Chapter 44: Digital Awakening. (1)
The apartment smelled like actual food.
Not charred failure. Not questionable experiments. Actual, edible, somewhat appetizing food.
Zeph stared at the pan containing what could generously be called scrambled eggs with vegetables, his expression caught between suspicion and cautious pride.
The eggs weren’t burnt. The vegetables retained some texture instead of dissolving into mush. The seasoning was... present. Not good, exactly, but present in a way that suggested intentionality rather than accident.
He scooped a portion onto his plate and took a careful bite.
Edible.
Genuinely, actually edible.
Not "I’m desperate enough to eat this" edible, but "I made this on purpose and it turned out okay" edible.

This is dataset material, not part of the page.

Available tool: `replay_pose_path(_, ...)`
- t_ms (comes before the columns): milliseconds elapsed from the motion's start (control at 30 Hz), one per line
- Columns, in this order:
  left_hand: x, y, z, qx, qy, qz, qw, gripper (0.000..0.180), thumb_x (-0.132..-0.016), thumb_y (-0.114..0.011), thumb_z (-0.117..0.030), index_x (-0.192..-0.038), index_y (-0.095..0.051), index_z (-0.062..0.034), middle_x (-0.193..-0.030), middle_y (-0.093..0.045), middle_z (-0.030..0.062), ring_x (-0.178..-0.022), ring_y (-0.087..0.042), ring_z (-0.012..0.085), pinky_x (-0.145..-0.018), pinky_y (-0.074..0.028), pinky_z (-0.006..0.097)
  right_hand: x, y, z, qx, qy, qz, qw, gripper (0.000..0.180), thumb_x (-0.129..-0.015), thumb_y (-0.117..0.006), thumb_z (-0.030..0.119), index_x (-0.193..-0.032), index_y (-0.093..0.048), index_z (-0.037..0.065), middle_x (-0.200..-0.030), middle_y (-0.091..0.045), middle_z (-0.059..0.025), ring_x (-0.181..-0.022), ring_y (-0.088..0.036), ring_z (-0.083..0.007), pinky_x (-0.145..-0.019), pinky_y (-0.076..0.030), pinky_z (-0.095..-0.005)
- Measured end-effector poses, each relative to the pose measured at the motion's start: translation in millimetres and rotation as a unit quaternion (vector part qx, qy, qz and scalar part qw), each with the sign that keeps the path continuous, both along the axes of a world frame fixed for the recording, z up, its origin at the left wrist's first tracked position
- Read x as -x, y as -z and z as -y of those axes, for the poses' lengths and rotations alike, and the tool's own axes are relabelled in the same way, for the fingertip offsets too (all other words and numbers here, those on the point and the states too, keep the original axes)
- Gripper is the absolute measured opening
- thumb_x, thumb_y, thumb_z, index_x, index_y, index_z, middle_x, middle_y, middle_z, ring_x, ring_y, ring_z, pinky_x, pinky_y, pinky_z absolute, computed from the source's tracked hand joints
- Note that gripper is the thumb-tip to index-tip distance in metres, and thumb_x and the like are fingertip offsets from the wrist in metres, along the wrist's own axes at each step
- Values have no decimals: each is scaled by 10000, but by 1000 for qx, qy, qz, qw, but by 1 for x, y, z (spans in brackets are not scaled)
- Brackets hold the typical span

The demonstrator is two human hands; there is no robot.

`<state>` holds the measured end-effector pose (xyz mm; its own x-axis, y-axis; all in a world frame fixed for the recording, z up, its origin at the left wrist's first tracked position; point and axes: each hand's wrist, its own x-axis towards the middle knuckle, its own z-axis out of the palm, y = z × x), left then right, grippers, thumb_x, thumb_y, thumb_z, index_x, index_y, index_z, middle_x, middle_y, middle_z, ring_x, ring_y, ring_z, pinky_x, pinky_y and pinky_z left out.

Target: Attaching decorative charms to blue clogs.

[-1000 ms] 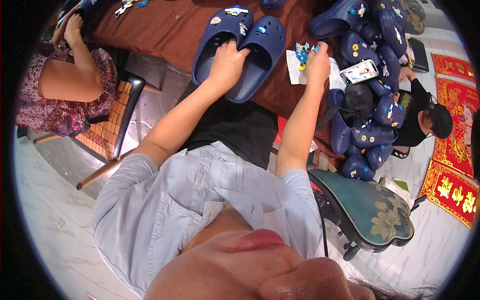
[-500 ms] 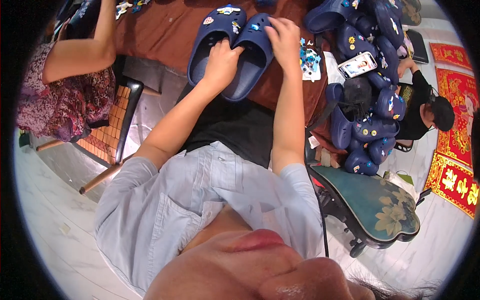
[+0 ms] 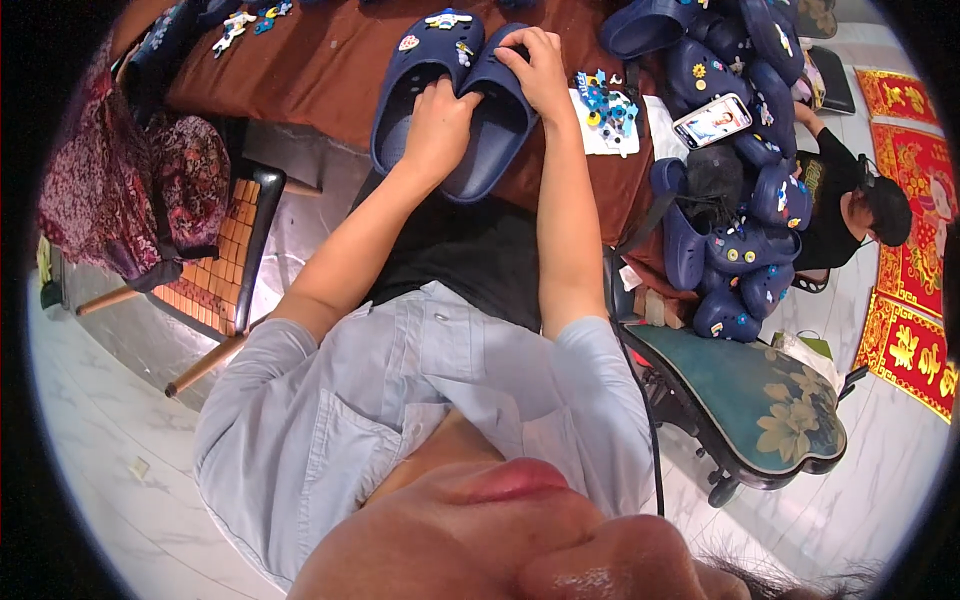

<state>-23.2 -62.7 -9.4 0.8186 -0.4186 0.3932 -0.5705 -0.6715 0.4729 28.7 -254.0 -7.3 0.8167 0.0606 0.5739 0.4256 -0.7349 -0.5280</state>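
Note:
A pair of navy blue clogs, the left clog (image 3: 396, 100) and the right clog (image 3: 484, 160), sits side by side at the near table edge, toes away from me. Colourful charms (image 3: 447, 19) decorate the left clog's upper. My left hand (image 3: 438, 128) reaches into the foot openings, its fingers closed at the inner sides where the two clogs meet; the fingertips are hidden. On top of the right clog's upper, my right hand (image 3: 535, 72) rests with bent fingers pressed together. Whatever lies under those fingertips is covered.
White paper (image 3: 612, 135) with small charms lies right of the clogs on the brown cloth (image 3: 300, 70). A pile of decorated navy clogs (image 3: 753, 250), with a phone (image 3: 712, 122) on it, stands farther right. A wooden-slat chair (image 3: 215, 285), a green cushioned chair (image 3: 750, 395) and people are nearby.
My right hand has shifted slightly toward the toe of the right clog, fingers more curled, covering the charm there. The other person's bare arm at the left has mostly withdrawn from view.

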Motion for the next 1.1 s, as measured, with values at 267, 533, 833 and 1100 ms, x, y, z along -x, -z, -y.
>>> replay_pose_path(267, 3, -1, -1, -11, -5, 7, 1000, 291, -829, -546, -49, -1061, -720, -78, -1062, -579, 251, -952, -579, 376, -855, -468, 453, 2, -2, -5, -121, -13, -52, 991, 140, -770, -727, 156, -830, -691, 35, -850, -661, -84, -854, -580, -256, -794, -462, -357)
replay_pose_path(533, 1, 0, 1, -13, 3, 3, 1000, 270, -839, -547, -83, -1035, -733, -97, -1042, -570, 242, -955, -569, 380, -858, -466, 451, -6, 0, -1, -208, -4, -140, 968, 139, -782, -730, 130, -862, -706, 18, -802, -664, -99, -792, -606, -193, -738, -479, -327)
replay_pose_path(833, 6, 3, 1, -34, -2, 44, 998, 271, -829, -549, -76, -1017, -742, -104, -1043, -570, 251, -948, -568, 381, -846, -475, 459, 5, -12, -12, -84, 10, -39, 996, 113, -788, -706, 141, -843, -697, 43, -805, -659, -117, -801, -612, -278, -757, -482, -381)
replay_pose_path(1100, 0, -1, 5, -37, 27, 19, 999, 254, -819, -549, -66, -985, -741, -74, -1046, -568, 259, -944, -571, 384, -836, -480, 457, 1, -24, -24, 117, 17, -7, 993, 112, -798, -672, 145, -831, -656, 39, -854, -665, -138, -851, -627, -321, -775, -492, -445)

’Did I just cook something that doesn’t taste like regret?’
He took another bite, analyzing the flavor profile with the same focus he’d applied to combat optimization.
The eggs had a slight rubbery texture that suggested overcooking, but not so much that they became inedible. The vegetables were crunchy, which he was pretty sure meant undercooking, but at least they weren’t soggy.
The salt-to-food ratio was... survivable.
’Is this improvement? Or did I just get lucky with the temperature settings?’
Zeph finished the meal methodically, his mind already calculating probabilities. Three days of cooking attempts. First day: complete disaster that set off the smoke alarm. Second day: marginally less terrible but still unpleasant. Third day: this.
That suggested a learning curve.
Which meant either his gaming-world pattern recognition was translating to cooking, or he was developing actual skill through repetition.
’Cooking skill books exist,’ he mused, rinsing his plate in the sink. ’Saw them at the Union. Probably expensive, but not impossibly so. Basic Culinary Arts was what, 8,000 credits?’
The thought lingered as he dried his hands and surveyed his small kitchen.
Three years in the ruins, he’d eaten whatever he could scavenge. Pre-packaged meals that were still sealed, canned goods past their expiration dates, and yes, rats when things got desperate. Cooking wasn’t survival—it was luxury.
But here? In civilization? With regular access to ingredients and the time to actually learn?
’I kind of like this.’
The admission felt strange. He enjoyed combat optimization, tactical planning, efficiency maximization. Those were familiar pleasures from his gaming life.
But cooking? Creating something with his hands that wasn’t destruction? Finding satisfaction in transforming raw ingredients into something edible and potentially enjoyable?
That was new.
’When I have spare credits, maybe I’ll grab that skill book. Not a priority, but... yeah. Maybe.’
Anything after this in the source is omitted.